Tuesday, July 3, 2012

A Snake in the Desert



Well, health care is an odd odd thing. Now that I have to sit there and figure out this COBRA thing which my absolute inclination is not drain resources when there aren’t many left, a twist gets thrown into the chamber. What motivates the human mind is fascinating. Someone who was incredibly helpful when my wife left was someone whose mother had left her with her father when she was real young. Now, someone in the county human resources department continues to be very helpful. I assume, along the path of the key to happiness being low expectations, that this like too will just be hitting my head against the wall on trying to improve things in my head but somehow I dare to dream. The person helping out, coincidentally, is someone whose father passed away of what I have. The universe continues to be strange. I asked the question point blank of what happens if I don’t continue to do Cobra which is of course that this insurance and healthcare game ends.

I am amused at that they call this Cobra. I am not quite sure why they thought that was the clever way to go, government always trying to find initials to make things easier to remember. But how can you hear that name and not think of the Moses story that the thing that had been killing you and the thing that may keep you alive look incredibly similar.

I keep thinking of Martin Niemoller’s remark about standing up for people:
First they came for the communists,
and I didn't speak out because I wasn't a communist.
Then they came for the trade unionists,
and I didn't speak out because I wasn't a trade unionist.
Then they came for the Jews,
and I didn't speak out because I wasn't a Jew.
Then they came for me
and there was no one left to speak out for me.

I am speaking up at least at this level because if it  holds and they find my doctor and duke to be a center of excellence (http://www.cancer.duke.edu/btc/modules/generalinformation19/index.php?id=3 )than anyone who ever works with UHC’s center of Excellence Cancer resource center would be able to go to Duke.
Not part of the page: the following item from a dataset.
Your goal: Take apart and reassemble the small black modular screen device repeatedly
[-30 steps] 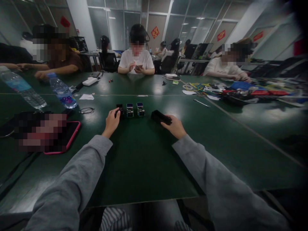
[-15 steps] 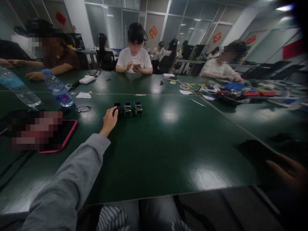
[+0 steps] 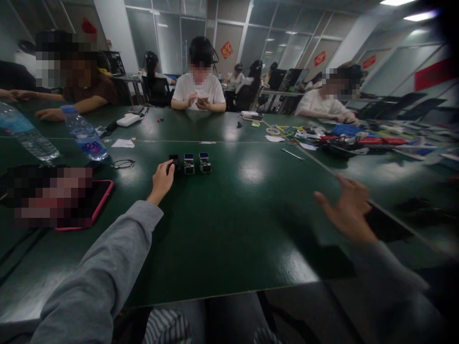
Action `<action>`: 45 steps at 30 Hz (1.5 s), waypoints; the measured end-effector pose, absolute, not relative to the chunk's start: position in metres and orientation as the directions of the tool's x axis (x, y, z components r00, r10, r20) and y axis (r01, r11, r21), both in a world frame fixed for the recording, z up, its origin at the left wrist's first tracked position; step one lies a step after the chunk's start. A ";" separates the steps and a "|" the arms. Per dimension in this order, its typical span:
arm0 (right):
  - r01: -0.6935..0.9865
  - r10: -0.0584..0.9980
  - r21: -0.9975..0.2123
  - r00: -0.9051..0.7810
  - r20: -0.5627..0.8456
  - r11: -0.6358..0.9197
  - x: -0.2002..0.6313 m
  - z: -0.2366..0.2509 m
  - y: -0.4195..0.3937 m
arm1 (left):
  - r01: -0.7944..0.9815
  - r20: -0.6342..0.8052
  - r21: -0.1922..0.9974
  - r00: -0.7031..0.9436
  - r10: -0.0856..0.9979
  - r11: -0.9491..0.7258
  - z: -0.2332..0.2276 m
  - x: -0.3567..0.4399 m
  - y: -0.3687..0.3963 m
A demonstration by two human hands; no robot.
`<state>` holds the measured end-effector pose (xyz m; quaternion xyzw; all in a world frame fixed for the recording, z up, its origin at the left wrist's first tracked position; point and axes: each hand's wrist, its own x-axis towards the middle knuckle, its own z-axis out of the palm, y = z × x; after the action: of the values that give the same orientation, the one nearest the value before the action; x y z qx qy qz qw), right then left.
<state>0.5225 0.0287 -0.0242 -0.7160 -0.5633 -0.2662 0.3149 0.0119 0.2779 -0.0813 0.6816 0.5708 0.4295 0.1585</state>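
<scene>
My left hand reaches over the green table, its thumb and fingers closed at the side of a small black block-shaped device. The device stands on the tabletop, partly hidden by the fingers. Just to its right, in a row, are two small electronic modules, the nearer one and the farther one, each with a dark bluish screen on top and a circuit board below. My right hand, blurred a little, is held above the table on the right, thumb and fingers apart, with nothing in it.
On the left are two water bottles, a pink-edged phone and a thin black cable. A wrench lies before a heap of cables and tools. People sit across the table, one handling a phone.
My right hand has come in from the right edge, moving left and up over the table. My left hand stays at the black device; the view has shifted slightly.
</scene>
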 end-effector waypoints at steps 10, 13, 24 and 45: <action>0.893 0.796 -0.047 -0.373 0.477 0.447 0.271 -0.047 0.198 | 0.640 0.406 0.709 -0.028 0.914 -0.296 -0.076 0.015 0.273; 0.864 0.791 -0.062 -0.426 0.439 0.500 0.266 -0.050 0.216 | 0.641 0.407 0.707 -0.027 0.913 -0.297 -0.074 0.016 0.272; 0.909 0.817 -0.166 -0.249 0.520 0.383 0.271 -0.053 0.217 | 0.648 0.374 0.712 -0.022 0.927 -0.271 -0.073 0.016 0.272; 0.849 0.825 -0.299 -0.245 0.508 0.436 0.279 -0.064 0.227 | 0.652 0.394 0.700 -0.012 0.919 -0.292 -0.076 0.015 0.274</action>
<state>0.2793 0.2274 -0.0637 -0.5306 -0.7888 -0.0187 0.3097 0.0154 0.2740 -0.0757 0.6846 0.5736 0.4210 0.1586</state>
Somehow it makes me feel better that may help someone else down the line though I'm not sure how. It’s something that continues to stick with me how little is done for brain cancer and at some level I both completely understand because it’s so rare and causes so “few deaths,” only 13,000 a year but that’s more than drunk driving causes (about 11,000) but of course with drunk driving, the solution appears simpler. If they get it to hold though anyone insured by UHC would be able to have the option of Duke be more feasible somewhere down the road. Not only that, things like neuropsychological rehab would be established precedent despite the fact it wasn’t covered for me. With all that said, I still want to help other cancers and things not related to cancer like I did before this...
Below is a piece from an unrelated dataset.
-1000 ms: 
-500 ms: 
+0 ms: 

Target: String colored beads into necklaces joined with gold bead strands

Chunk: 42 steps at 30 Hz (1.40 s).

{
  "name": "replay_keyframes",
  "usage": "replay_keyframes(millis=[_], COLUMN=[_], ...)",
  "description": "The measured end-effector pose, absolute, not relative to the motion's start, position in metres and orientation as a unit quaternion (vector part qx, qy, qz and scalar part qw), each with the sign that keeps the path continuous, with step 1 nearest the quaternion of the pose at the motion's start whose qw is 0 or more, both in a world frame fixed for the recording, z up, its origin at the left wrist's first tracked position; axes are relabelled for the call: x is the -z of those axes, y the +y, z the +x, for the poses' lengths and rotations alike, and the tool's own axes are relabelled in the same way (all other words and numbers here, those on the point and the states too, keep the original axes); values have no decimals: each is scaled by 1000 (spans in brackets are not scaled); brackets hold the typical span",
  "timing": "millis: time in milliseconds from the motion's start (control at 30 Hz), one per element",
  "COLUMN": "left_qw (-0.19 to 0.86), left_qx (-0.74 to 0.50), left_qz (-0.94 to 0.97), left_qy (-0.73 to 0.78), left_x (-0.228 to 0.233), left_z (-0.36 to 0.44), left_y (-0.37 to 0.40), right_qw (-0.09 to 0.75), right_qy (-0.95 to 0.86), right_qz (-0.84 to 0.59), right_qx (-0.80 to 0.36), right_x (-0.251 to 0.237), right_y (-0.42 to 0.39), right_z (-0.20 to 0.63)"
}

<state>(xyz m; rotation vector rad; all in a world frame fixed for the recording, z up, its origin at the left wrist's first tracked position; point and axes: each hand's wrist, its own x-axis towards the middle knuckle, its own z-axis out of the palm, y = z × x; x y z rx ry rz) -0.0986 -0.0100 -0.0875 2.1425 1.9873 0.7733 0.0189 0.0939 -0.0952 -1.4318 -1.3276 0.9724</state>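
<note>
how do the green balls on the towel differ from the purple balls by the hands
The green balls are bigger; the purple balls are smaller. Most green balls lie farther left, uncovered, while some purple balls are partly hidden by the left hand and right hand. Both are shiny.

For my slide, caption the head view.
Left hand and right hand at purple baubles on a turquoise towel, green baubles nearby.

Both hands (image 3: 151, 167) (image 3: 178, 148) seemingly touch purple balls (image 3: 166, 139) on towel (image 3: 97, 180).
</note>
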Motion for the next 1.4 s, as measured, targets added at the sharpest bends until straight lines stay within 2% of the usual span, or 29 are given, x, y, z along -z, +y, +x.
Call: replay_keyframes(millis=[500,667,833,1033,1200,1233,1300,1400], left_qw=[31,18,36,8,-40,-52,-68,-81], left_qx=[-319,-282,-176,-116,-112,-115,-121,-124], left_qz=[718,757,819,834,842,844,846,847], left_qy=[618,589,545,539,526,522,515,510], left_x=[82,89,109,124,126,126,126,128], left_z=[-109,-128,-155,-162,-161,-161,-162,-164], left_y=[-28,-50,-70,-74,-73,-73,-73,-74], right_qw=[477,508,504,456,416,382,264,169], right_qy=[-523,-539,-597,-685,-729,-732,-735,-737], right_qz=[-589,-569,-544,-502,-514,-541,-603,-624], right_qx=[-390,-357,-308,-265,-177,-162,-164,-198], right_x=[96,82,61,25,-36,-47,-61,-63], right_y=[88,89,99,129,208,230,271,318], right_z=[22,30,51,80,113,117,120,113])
But my own road is running out of some financial steam… I am not far from running out of resources, the last year and a half has drained a lot. Last night was Kiana’s first night back after being with her mom and knowing that she has me wrapped around her finger asked if she could sleep in my bed. It’s amazing the things kids know they can pull off and which ones to fight back are hard to know. Literally, she’s said things like come tuck me in and when I respond she can do it herself, she says things like yes but I like it better and sleep nicer when you do and she gets tucked in. She got to sleep in my bed last night. And after a week or partying and not exercising much and drinking a bit much… even lamely getting kicked out of a bar for the first time in my life because I forgot my license (due for renewal so it’d been left on the kitchen table)… I have to acknowledge that frankly if there was no one attached to me, I’d be okay with partying on the way out but with people attached… I want to exercise and fight back and dare to dream of having more years than I expect because I hope this little girl I’m raising will someday be someone who has enough independence to where we’ve managed to be friends.
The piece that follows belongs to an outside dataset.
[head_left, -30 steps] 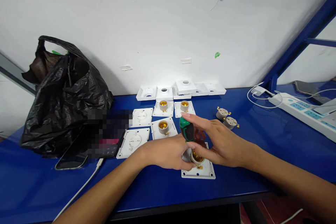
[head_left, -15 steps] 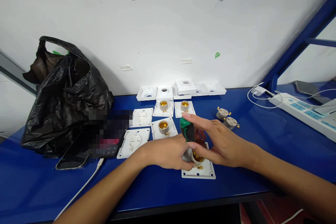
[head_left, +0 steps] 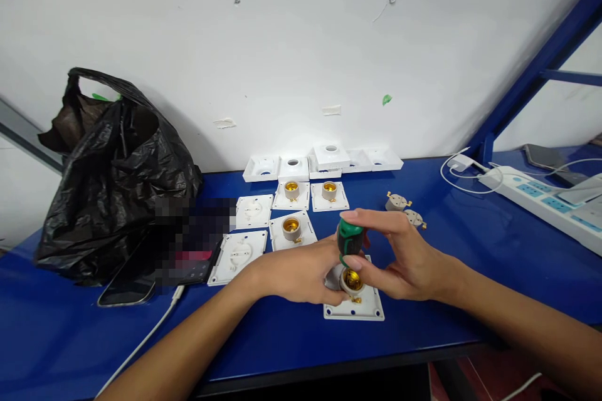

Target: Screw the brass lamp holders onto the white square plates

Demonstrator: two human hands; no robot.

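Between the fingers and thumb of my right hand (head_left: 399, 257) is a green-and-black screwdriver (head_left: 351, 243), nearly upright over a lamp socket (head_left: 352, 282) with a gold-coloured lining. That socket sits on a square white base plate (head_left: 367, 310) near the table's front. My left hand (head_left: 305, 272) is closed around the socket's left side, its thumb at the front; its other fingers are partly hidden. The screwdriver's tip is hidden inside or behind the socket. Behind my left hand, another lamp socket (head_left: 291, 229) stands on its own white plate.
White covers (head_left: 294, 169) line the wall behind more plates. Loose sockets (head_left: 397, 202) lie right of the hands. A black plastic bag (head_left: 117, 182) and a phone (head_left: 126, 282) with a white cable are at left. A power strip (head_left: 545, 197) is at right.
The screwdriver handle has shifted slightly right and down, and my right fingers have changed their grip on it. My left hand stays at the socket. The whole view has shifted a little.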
I’ve gotta find a job but I think a couple of the interviews have gone bad because a lot of the last few scenarios have left me with far less confidence than you should probably present at interview, in myself in general, in my brain capacities. Why I doubt them more than anyone else I don’t know.
My brain gets donated to science when this is all over… I paid for one month of Cobra and not sure how many I’ve honestly got left. I wonder and hope that brain and that coverage are the snakes in what sometimes feels like my own desert but which snake, the one that drained something good from you or the one you looked to to save your life. I accepted the help of the “insurance” I’d paid into and took unemployment but you can’t pay cobra, a mortgage, daycare, food etc with that…

I don’t know how this is all going to go but I am headed to a track workout tonight, something encouraged by my neuropsychologist’s office today, tomorrow I am heading to a pool party to Celebrate the 4th of July with some strangers and some good friends. When feeling overwhelmed, it’s easy to notice the brain skills that are missing, the things insurance didn’t cover, the water missing from the glass, some of the people who didn't stay through the journey. Who knows how this all ends but over and over, I am grateful for that little girl, those moments where she's clearly a sleeping beauty that makes me realize I’m nowhere near close to losing the most precious thing in my life and to the people who remind me that the glass isn’t drained yet.